Case Western has also seen donations decline from a peak of about $180 million in 2001 to about $69 million in 2004, with a bit of a rebound to $87 million last fiscal year. Ann Kaplan, director of the Council for Aid to Education’s Voluntary Support of Education survey, said that many universities saw donations dip with the stock market in 2001.

Both Sadid and Wright felt that at least part of the overall decline could be attributed to the fact that some people in the mood for philanthropy in recent years have been giving to “more immediate needs,” Wright said, such as Tsunami relief. “People are saying, ‘Where is the need?’ “ Wright said. “There are some direct needs right now.”

Based on a quick review of her statistics, Kaplan did not think that giving to aid organizations, like the Red Cross, has correlated with a decline in donations to colleges. “I don’t think big donors are constrained to giving to one thing,” she said.

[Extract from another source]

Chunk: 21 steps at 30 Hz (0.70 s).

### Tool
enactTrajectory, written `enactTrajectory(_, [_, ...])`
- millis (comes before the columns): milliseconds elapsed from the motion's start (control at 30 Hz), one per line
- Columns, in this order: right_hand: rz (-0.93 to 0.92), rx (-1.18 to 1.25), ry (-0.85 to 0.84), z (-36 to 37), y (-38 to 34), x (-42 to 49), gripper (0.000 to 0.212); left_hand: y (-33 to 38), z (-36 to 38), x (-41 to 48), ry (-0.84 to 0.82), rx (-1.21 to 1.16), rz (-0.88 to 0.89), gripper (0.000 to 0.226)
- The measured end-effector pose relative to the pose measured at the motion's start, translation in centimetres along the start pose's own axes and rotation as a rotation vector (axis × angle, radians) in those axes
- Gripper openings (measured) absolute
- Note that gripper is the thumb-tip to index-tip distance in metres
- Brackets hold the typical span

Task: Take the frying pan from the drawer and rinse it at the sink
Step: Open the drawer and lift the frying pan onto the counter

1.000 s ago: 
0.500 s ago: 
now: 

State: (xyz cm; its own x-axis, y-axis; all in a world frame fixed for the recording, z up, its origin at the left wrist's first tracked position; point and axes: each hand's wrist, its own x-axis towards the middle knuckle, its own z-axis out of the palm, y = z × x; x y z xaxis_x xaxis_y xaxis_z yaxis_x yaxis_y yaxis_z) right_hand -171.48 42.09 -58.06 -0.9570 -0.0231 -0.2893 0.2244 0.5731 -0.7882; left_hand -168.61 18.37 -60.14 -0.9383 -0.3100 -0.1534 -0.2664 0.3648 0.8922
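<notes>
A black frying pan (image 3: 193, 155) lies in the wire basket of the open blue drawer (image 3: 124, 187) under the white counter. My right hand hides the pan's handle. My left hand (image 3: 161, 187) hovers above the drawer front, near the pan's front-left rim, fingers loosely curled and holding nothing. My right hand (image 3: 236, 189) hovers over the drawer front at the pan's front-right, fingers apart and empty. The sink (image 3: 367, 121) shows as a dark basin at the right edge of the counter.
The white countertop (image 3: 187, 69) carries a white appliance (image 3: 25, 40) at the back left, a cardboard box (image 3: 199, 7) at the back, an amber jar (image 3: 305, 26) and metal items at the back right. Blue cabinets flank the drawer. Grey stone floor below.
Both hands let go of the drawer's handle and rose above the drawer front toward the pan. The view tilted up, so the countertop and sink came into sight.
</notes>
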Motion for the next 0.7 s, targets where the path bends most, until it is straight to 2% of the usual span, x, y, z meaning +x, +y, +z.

Kei Koizumi, director of the R&D Budget and Policy Program at the American Association for the Advancement of Science, said that Case Western is not alone in its federal grant woes. “Success rates for grants at NIH and [the National Science Foundation] have been declining for a few years now,” Koizumi said. “Universities will have to adjust.” He added that it has been particularly difficult for medical research departments. “During the growth period [at NIH], there was a big expansion of medical research capacity, and now that it’s time to fill all those new research facilities, the funding situation has changed.”

Case Western asked the deans and vice presidents of all its colleges to propose plans to cut expenses that will be considered at a Board of Trustees meeting later this month. “We’re continuing to make investments,” Sadid said, referring to the five-year Vision investment plan that will expand pressing areas of research, like public health and environmentally sustainable business. “But we have to adjust to the reality of the revenue flow.” Peter Whitehouse, a professor of neurology, said the shortage “isn’t pleasant, but with an institution this size, and not having to tap into the endowment, it isn’t as earth shattering” as some media accounts have made it seem, adding that he is glad the university is investing aggressively.

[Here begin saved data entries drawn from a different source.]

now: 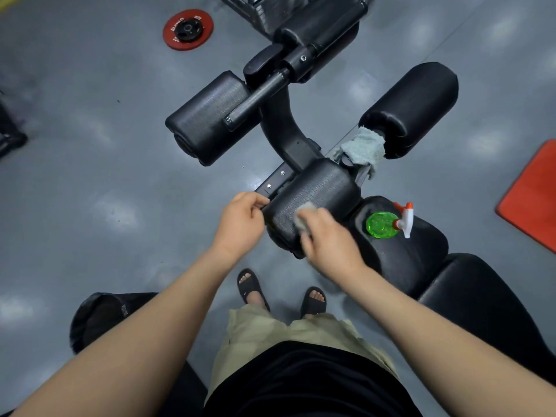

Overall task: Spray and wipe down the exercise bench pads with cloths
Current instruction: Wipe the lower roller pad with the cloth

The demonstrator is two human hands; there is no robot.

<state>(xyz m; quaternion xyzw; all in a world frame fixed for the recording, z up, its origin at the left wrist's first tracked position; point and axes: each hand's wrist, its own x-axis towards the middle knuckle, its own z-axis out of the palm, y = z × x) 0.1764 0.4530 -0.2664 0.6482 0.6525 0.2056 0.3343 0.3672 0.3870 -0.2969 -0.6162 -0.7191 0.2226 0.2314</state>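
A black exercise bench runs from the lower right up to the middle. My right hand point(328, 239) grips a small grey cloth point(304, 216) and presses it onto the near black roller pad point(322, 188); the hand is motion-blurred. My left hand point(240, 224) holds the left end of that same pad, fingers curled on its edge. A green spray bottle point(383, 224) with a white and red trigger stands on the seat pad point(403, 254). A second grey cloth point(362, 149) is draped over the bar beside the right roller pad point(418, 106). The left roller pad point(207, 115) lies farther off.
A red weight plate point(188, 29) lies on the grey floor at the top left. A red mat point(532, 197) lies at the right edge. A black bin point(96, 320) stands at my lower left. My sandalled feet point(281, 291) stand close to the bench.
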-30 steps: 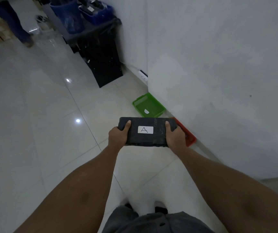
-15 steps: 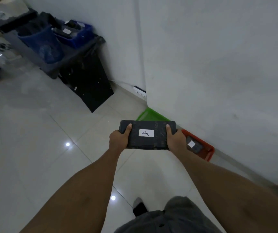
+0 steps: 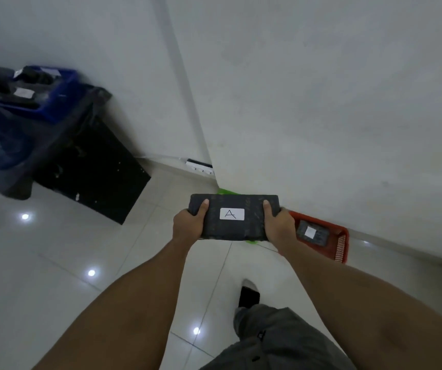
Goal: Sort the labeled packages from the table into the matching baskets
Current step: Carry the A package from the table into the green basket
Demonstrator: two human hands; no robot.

So far, there are no blanket solutions. Hiring will continue, Sadid said, but the university will make sure that an essential need is being filled. Though Case Western had a record incoming class of 1,150 – it expected about 900 -- this year, faculty members have not yet been asked to teach more. 

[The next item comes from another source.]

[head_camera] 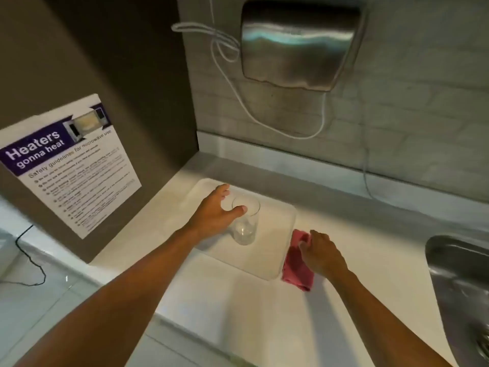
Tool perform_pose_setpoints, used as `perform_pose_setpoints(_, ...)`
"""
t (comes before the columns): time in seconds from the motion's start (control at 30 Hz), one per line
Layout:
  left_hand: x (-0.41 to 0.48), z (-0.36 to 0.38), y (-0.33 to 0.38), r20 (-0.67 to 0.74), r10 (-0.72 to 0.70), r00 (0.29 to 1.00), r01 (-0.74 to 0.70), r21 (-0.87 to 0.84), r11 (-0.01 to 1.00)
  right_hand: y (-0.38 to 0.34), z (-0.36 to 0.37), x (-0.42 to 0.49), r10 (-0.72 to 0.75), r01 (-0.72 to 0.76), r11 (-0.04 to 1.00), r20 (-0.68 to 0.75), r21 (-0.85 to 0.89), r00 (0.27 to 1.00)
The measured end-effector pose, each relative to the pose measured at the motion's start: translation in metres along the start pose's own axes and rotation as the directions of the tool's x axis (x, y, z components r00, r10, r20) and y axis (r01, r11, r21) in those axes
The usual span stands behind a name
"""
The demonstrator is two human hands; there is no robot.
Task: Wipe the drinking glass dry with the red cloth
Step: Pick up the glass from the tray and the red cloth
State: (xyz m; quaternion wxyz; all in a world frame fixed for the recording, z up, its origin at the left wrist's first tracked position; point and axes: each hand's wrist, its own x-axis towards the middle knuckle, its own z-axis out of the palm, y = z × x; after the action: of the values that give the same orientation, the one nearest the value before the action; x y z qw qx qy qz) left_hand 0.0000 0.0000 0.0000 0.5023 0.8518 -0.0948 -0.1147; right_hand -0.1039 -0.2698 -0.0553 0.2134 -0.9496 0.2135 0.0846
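While the drinking glass (245,223) stands upright on the white tray (275,263), the left hand (215,211) is spread wide at its rim: the thumb lies against the near side of the rim and the other fingers reach around the far side, but they are not closed on it, so the glass is not gripped. From the head camera, the only view, the glass is a little above the middle of the picture, and it looks empty and clear. The red cloth (295,268) lies on the white counter (370,260) at about 4 o'clock from the glass, just beside the right edge of the tray. The right hand (321,254) rests on top of this cloth with the fingers bent down to its far end; whether they already pinch the fabric I cannot tell. At 3 o'clock from the cloth, at the picture's right edge, is a metal sink (460,276). At 12 o'clock, on the tiled wall, hangs a steel hand dryer (299,43) with a white cable (238,96). At 9 o'clock a notice about microwave use (71,165) is stuck to a brown panel
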Motion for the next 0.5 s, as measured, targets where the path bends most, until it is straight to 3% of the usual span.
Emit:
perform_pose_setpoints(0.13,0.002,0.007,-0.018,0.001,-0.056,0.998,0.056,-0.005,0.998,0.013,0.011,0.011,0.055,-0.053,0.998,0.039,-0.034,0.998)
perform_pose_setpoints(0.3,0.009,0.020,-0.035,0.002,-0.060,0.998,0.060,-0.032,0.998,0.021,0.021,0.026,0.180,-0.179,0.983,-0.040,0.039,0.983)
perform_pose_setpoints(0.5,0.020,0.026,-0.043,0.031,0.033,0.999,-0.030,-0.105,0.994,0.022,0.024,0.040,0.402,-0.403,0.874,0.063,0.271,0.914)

Faculty members in some of the departments that don’t generate much of their own revenue hope they can continue to rely on money being passed to them. “We haven’t really hired in the last five years,” said Ron Wilson, chair of the theater and dance department. “We use a lot of visiting lecturers. For us, it’s pretty much business as usual.” 

Students are concerned, if only because nobody knows where cutbacks will be made. “When specific cuts some out, students might have something to say about it,” said Laura Castro, a senior and editor of The Observer. "All we know right now is that it’s 2 percent.” 

Because of the extensive damage Hurricane Katrina caused on the Gulf Coast this year, Wright, the Faculty Senate chair, doesn’t expect the overall financial picture to get a whole lot rosier anytime soon. “The federal funding climate isn’t helping anything,” he said. “That money for disaster has to come from somewhere, and it’s going to affect everybody.”